** SOURCE RECORDS follows **
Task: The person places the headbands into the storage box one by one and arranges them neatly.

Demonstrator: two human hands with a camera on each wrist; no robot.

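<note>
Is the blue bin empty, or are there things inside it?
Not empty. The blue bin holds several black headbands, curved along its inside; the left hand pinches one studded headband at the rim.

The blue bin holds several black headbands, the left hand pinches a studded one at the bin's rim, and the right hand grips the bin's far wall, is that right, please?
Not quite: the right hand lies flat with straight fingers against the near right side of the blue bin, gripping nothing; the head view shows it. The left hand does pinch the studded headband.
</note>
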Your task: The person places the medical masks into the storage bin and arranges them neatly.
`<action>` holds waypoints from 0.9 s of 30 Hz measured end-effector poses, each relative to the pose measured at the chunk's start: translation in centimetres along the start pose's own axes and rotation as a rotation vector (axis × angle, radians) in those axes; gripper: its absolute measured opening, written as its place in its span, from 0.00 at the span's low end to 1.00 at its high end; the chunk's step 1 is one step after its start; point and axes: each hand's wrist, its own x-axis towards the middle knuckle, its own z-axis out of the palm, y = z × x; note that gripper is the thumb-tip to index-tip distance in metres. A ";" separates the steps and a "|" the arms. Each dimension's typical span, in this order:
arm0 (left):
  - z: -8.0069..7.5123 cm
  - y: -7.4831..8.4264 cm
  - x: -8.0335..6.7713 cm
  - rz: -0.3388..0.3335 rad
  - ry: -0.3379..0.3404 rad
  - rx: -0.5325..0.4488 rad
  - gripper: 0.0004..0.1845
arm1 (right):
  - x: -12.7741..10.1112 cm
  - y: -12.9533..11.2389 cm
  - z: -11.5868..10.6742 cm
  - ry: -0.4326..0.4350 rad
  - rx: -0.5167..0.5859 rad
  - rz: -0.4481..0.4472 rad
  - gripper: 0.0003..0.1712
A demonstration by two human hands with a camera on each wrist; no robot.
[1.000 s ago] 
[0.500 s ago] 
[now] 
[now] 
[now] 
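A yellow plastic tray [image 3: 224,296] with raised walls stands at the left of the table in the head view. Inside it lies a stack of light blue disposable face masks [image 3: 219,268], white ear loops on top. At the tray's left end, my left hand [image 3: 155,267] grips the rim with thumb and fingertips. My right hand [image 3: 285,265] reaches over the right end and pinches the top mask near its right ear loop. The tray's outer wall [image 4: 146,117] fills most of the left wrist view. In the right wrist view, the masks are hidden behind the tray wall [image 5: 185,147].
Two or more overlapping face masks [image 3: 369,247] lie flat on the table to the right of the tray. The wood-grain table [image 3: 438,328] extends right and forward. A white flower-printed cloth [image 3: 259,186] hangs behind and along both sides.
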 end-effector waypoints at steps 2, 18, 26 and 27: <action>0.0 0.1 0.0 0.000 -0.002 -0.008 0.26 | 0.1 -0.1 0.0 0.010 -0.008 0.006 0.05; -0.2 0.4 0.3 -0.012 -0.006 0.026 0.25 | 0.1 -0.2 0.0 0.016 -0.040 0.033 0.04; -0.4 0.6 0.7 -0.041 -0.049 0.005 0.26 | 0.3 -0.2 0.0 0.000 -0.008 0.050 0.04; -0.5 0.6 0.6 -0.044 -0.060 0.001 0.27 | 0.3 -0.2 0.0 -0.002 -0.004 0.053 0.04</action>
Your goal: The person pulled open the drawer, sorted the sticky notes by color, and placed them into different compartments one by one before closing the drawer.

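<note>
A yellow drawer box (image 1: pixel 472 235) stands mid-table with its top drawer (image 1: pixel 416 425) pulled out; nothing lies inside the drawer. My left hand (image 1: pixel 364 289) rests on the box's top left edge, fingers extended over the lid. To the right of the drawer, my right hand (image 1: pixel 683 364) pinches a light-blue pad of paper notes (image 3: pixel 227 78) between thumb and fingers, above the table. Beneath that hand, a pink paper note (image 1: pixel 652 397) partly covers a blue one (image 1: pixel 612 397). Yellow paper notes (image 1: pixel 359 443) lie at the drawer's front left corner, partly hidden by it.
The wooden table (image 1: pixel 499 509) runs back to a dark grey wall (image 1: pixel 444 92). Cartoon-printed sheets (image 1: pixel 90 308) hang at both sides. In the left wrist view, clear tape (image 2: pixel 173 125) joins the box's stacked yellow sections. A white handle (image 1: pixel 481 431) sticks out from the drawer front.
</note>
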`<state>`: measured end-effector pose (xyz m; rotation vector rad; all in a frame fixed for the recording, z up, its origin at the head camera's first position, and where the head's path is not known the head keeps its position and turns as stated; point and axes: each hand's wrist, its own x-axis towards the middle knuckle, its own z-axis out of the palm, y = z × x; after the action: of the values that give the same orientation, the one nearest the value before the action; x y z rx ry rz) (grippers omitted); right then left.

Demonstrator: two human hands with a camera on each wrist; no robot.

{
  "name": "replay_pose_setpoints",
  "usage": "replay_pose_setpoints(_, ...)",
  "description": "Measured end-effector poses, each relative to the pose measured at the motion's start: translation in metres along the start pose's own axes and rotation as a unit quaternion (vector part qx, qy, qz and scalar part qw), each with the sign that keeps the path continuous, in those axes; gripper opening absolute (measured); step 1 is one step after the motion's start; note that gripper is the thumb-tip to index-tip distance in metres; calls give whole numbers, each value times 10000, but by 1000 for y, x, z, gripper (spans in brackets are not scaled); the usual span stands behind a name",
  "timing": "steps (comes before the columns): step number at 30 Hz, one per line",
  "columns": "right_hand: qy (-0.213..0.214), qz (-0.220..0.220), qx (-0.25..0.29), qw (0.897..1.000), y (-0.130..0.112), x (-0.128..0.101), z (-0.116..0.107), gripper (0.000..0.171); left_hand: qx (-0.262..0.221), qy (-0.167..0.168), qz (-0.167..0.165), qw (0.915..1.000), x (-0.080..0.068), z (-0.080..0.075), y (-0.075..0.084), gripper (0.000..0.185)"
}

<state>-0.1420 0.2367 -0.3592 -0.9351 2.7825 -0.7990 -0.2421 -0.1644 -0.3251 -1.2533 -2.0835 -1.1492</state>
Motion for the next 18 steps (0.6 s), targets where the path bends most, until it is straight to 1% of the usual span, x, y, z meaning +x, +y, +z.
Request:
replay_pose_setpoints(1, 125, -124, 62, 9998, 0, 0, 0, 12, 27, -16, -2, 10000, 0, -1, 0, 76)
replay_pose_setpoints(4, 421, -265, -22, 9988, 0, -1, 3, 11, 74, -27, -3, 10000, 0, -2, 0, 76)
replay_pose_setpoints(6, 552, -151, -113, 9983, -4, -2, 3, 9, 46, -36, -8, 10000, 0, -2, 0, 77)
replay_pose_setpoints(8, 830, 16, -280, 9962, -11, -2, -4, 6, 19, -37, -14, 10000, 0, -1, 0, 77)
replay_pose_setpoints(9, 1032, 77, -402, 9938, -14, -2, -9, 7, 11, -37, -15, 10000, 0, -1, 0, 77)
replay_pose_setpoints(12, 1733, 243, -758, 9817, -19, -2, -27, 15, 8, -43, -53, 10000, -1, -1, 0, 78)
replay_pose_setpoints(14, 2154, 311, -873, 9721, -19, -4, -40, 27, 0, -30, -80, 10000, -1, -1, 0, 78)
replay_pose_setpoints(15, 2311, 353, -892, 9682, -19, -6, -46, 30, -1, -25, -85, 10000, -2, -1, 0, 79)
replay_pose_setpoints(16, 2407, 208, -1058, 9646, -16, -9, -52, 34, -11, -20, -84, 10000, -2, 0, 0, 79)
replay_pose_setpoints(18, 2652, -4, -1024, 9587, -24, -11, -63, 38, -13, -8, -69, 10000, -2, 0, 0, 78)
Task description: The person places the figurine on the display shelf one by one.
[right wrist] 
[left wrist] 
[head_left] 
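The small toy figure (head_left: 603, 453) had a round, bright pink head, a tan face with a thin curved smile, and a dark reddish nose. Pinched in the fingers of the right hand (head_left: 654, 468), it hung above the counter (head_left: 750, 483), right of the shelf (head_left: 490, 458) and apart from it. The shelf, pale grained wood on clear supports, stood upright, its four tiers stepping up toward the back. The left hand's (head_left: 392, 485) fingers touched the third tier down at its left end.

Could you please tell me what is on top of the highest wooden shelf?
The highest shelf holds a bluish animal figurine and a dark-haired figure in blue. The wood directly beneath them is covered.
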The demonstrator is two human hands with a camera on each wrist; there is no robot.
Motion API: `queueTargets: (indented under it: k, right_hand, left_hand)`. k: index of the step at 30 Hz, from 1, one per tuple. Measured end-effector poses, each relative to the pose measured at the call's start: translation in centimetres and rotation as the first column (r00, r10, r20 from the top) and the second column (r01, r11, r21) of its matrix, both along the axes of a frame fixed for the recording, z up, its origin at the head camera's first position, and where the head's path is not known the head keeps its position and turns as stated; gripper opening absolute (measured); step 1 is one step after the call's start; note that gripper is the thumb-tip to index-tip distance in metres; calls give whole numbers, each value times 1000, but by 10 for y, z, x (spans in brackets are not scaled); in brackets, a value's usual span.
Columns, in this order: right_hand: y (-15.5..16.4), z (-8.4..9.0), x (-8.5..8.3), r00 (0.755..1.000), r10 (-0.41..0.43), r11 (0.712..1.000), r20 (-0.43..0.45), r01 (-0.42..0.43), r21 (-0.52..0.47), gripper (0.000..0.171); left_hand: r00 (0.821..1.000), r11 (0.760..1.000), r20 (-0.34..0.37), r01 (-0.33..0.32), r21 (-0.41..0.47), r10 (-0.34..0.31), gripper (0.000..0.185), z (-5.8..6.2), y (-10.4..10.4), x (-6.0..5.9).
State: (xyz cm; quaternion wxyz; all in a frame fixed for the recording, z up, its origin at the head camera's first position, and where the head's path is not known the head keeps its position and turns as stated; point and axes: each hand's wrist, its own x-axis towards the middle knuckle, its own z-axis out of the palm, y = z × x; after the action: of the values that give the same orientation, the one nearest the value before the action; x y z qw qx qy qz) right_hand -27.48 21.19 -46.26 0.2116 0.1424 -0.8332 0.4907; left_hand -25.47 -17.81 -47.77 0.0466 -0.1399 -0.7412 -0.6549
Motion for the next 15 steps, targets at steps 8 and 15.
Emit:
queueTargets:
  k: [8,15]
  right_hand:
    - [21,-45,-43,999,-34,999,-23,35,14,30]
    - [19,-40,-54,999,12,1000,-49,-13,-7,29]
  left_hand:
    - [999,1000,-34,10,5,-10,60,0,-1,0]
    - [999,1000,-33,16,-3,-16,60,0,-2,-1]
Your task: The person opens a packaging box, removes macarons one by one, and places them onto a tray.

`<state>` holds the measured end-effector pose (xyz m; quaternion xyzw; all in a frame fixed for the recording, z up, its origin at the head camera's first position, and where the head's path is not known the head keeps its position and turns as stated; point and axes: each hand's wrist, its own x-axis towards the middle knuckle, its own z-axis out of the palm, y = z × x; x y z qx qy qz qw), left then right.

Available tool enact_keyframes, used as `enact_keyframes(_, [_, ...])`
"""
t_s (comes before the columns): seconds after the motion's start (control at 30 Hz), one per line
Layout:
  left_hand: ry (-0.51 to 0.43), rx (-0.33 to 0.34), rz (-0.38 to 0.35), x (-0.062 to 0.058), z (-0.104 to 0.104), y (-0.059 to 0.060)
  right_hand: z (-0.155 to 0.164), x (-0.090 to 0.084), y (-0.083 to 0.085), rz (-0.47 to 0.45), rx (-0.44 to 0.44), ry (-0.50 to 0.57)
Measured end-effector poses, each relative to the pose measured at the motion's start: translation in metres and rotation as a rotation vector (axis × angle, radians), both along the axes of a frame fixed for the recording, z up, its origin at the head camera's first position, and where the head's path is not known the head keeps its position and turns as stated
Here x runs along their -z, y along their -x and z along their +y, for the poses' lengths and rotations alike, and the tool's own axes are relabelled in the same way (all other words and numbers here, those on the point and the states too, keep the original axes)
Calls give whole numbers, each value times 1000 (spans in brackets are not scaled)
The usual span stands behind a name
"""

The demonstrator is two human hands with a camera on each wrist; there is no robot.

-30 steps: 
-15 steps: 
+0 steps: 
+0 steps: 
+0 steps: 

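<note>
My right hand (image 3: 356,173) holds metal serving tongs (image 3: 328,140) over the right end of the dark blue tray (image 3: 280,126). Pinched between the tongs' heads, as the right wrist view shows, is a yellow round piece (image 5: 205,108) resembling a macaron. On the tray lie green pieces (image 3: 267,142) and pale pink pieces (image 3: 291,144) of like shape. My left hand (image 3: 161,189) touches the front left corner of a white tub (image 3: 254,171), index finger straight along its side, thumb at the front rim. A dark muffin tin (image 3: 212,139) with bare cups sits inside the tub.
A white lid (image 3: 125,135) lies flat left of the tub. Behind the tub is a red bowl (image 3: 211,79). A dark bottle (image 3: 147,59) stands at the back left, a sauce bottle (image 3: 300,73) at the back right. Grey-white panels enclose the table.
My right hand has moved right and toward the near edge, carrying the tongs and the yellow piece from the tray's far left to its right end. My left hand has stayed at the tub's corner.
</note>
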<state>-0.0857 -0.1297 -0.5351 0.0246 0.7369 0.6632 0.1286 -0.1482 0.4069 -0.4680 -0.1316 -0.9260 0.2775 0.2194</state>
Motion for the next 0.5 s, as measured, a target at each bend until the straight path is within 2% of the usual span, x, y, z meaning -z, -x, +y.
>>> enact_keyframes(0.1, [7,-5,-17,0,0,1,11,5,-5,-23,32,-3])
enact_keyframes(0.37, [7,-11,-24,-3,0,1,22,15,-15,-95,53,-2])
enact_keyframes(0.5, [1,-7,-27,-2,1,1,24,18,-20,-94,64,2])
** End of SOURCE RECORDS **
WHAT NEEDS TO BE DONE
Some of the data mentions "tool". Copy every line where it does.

TASK OUTPUT
Available tool enact_keyframes, used as `enact_keyframes(_, [_, ...])`
Here x runs along their -z, y along their -x and z along their +y, for the poses' lengths and rotations alike, and the tool's own axes are relabelled in the same way (all other words and numbers here, those on the point and the states too, keep the original axes)

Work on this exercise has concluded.